How to Plan for a Power Outage if You Have COPD
In the 21st century, we are highly dependent on energy sources like natural gas and electricity. We use fuel to power our cars, cook and heat our homes, and we use electricity to charge our phones, computers, and more. But what happens when we lose access to these resources due to a natural disaster or some other problem? In some situations, this can be a minor nuisance; but in others, it could be life-threatening.
Fortunately, hospitals and other medical facilities have back-up generators that allow them to use life-saving medical equipment even in the event of a power outage. But what about individuals living at home who are reliant on electronic devices? What safety measures are in place to ensure these people are able to use the medical devices they need to stay healthy?
The truth is that there aren’t many safety nets in place to help people experiencing power outages, so this is why it’s always important to be prepared, especially if you depend on electricity to power your medical equipment. In this post, we are going to highlight all the steps you should take to be prepared for a power outage if you have COPD or any other chronic respiratory disease.
What Causes Power Outages?
Before we can discuss the different ways to plan for power outages, it’s important to understand what actually causes them. According to the U.S. Energy Information Administration, the average household experienced one outage in 2016, accounting for 112 minutes of lost power. Although this is the average, this does not mean that power outages cannot last longer.
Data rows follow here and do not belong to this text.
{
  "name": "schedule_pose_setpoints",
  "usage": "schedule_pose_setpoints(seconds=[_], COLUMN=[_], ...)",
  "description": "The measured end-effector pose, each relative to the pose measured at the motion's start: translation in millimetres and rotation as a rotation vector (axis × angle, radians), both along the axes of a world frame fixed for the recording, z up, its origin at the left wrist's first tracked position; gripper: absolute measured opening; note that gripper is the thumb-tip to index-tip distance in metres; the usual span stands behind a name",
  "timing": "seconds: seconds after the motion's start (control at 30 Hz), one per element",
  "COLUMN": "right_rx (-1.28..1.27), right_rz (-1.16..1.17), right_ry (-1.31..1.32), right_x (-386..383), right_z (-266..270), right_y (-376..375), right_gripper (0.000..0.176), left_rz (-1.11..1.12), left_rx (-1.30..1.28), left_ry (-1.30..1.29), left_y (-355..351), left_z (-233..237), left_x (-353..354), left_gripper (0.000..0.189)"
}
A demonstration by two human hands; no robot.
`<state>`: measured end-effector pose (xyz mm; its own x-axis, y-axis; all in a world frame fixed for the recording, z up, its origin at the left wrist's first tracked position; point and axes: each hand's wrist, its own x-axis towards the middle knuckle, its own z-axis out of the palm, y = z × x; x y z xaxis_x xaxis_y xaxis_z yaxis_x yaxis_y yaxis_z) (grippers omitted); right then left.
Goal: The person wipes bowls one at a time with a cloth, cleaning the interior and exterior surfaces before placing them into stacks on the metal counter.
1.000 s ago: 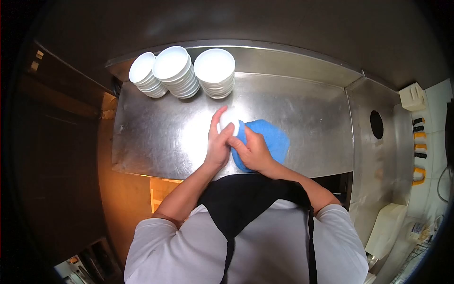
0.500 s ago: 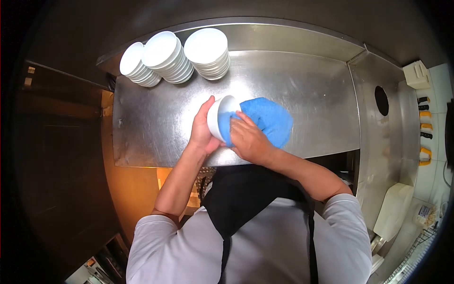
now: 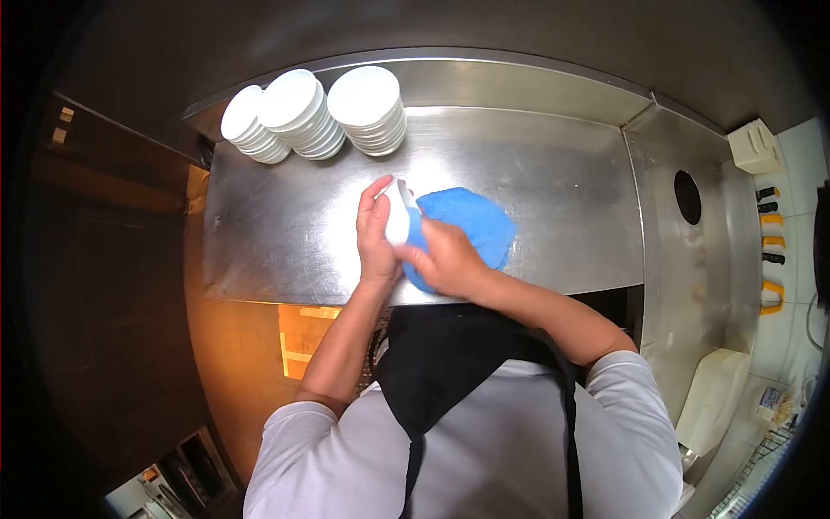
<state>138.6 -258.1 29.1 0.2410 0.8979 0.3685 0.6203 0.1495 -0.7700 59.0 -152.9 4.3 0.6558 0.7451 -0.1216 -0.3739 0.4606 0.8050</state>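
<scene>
A white bowl (image 3: 397,221) is tilted on its side above the near part of the steel counter, seen nearly edge-on. My left hand (image 3: 376,238) is closed around its outer left side, thumb and fingers reaching up toward the rim. On the bowl's other side, my right hand (image 3: 450,258) grips a blue cloth (image 3: 474,216) and presses part of it against the bowl. The rest of the cloth spreads on the counter beyond the right hand. My right fingertips are partly hidden by the hand and the cloth.
Three stacks of white bowls (image 3: 367,97) stand along the back left of the steel counter (image 3: 536,164). A round dark hole (image 3: 687,197) shows in the steel surface at right. Knives with yellow and black handles (image 3: 772,229) hang on the right wall, below a white box (image 3: 754,145).
The bowl has turned so its opening no longer faces up toward me. My right hand has rotated, and the cloth has shifted slightly left and down with it.
</scene>
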Motion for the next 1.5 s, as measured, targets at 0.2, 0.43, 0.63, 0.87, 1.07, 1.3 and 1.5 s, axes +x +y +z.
schedule_pose_setpoints(seconds=[0.2, 0.43, 0.63, 0.87, 1.07, 1.3, 1.5], right_rx=[-0.035, 0.215, -0.076, -0.222, 0.101, 0.272, 0.130], right_rz=[0.110, 0.253, 0.187, 0.287, 0.510, 0.424, 0.497], right_ry=[-0.073, -0.455, -0.069, -0.050, -0.510, -0.625, -0.499], right_x=[27.8, 48.3, 58.8, 75.6, 92.9, 84.5, 83.0], right_z=[-9.6, -15.0, -3.3, -10.1, -2.6, 14.6, -0.2], right_y=[-10.1, -17.7, -16.6, -15.5, -15.7, -17.3, -18.5], right_gripper=[0.030, 0.034, 0.034, 0.030, 0.017, 0.010, 0.007], left_rz=[-0.008, -0.237, 0.190, 0.307, -0.062, 0.060, 0.255], left_rx=[-0.153, -0.513, 0.024, 0.196, -0.433, -0.113, -0.060], left_ry=[0.033, -0.127, 0.068, 0.273, -0.050, -0.063, -0.098], left_y=[-2.4, 3.6, -47.4, -56.5, -25.4, -36.1, -48.3], left_z=[2.8, -1.6, 13.0, 0.0, 15.8, -5.2, 1.2], left_x=[7.0, 4.7, 31.1, 29.3, 19.2, 16.4, 22.9], left_gripper=[0.048, 0.044, 0.047, 0.046, 0.061, 0.054, 0.051])
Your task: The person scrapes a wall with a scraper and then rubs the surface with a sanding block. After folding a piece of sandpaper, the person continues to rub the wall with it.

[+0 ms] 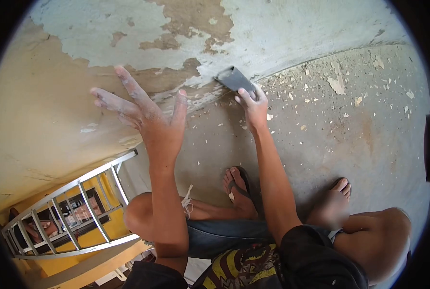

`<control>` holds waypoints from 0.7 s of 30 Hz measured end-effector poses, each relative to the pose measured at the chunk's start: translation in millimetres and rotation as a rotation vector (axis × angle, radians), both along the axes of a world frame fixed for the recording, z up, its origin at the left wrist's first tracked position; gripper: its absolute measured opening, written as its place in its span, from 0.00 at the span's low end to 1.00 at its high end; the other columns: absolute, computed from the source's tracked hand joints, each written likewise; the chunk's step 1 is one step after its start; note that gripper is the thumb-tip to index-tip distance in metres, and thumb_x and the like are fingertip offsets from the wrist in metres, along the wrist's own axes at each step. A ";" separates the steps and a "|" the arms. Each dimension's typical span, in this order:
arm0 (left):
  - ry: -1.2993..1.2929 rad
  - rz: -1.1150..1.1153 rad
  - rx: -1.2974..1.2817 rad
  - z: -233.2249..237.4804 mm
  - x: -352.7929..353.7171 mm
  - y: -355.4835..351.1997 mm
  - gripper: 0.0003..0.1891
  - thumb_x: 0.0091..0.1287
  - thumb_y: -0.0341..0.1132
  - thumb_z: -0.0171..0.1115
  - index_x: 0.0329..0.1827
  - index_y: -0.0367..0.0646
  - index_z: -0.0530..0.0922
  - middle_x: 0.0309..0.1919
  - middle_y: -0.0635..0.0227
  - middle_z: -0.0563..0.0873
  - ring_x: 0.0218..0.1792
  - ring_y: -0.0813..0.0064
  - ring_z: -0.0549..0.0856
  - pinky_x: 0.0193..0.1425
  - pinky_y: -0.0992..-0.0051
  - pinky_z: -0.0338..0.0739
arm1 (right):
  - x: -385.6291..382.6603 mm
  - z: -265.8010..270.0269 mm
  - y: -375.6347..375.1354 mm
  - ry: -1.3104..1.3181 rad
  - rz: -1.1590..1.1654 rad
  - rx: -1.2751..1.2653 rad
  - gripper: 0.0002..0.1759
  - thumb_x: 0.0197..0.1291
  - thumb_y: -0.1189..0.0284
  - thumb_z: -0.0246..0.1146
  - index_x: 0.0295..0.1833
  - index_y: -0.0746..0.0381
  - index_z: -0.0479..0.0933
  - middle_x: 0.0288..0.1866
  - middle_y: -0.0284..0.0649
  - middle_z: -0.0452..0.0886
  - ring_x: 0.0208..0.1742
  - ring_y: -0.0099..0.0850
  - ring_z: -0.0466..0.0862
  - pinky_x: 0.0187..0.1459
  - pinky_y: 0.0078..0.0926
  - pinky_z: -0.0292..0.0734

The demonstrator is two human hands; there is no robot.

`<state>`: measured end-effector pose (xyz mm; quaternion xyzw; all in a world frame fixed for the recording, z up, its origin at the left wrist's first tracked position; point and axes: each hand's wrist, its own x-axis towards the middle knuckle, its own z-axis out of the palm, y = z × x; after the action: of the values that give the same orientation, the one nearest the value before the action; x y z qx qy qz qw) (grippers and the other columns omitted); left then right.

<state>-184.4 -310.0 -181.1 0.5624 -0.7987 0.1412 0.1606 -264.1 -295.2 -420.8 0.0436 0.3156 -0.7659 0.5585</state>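
Observation:
My right hand (255, 107) grips a dark grey rectangular piece (235, 78), possibly folded sandpaper. Its far edge is right at the foot of the wall (273, 29), where pale paint has flaked. My left hand (150, 107) is open, fingers spread and dusted white, in front of the bare brownish patch on the wall. Nothing is in that hand.
Paint flakes (338, 79) litter the concrete floor (302, 159) along the wall. A metal ladder (85, 204) leans at the lower left, with a wooden beam (97, 262) below it. My sandalled feet (236, 185) rest on the floor close to the work.

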 end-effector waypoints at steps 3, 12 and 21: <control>0.007 -0.017 -0.007 -1.1 -1.0 -4.8 0.60 0.58 0.46 0.74 0.83 0.56 0.35 0.76 0.37 0.21 0.76 0.29 0.27 0.74 0.34 0.41 | 3.0 3.3 10.1 0.014 0.063 0.071 0.26 0.62 0.74 0.69 0.63 0.67 0.71 0.51 0.37 0.82 0.49 0.23 0.82 0.46 0.20 0.82; -0.025 -0.046 -0.044 -2.3 1.5 -5.0 0.60 0.57 0.46 0.74 0.83 0.56 0.36 0.76 0.37 0.22 0.75 0.28 0.27 0.73 0.31 0.42 | 15.7 -9.8 6.9 -0.098 0.016 0.076 0.23 0.61 0.77 0.69 0.60 0.70 0.73 0.51 0.42 0.81 0.50 0.28 0.83 0.45 0.24 0.86; -0.020 -0.029 -0.036 -4.6 2.2 -3.1 0.60 0.57 0.44 0.73 0.83 0.56 0.36 0.76 0.36 0.22 0.75 0.28 0.27 0.73 0.31 0.40 | 10.5 -4.0 -1.5 -0.013 0.089 -0.012 0.23 0.60 0.77 0.70 0.59 0.70 0.73 0.49 0.41 0.83 0.47 0.26 0.84 0.47 0.22 0.85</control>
<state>-182.3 -313.1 -185.7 0.5463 -0.8057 0.1588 0.1646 -253.6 -296.8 -424.8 0.0309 0.3089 -0.7420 0.5942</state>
Depending on what causes the power outage, they could last anywhere between several days and several weeks. So you should always plan for the worst-case scenario.
According to Constellation, the most common cause of power outages are severe weather and natural disasters. High winds, snowstorms, and thunderstorms can all knock power lines over causing entire neighborhoods to lose power. Extreme temperatures can also lead to power outages if it results in people overusing their air conditioners or heaters. There are so many different variables that come into play, so it’s best to always be prepared for an outage, regardless of the time of year and what the weather is like.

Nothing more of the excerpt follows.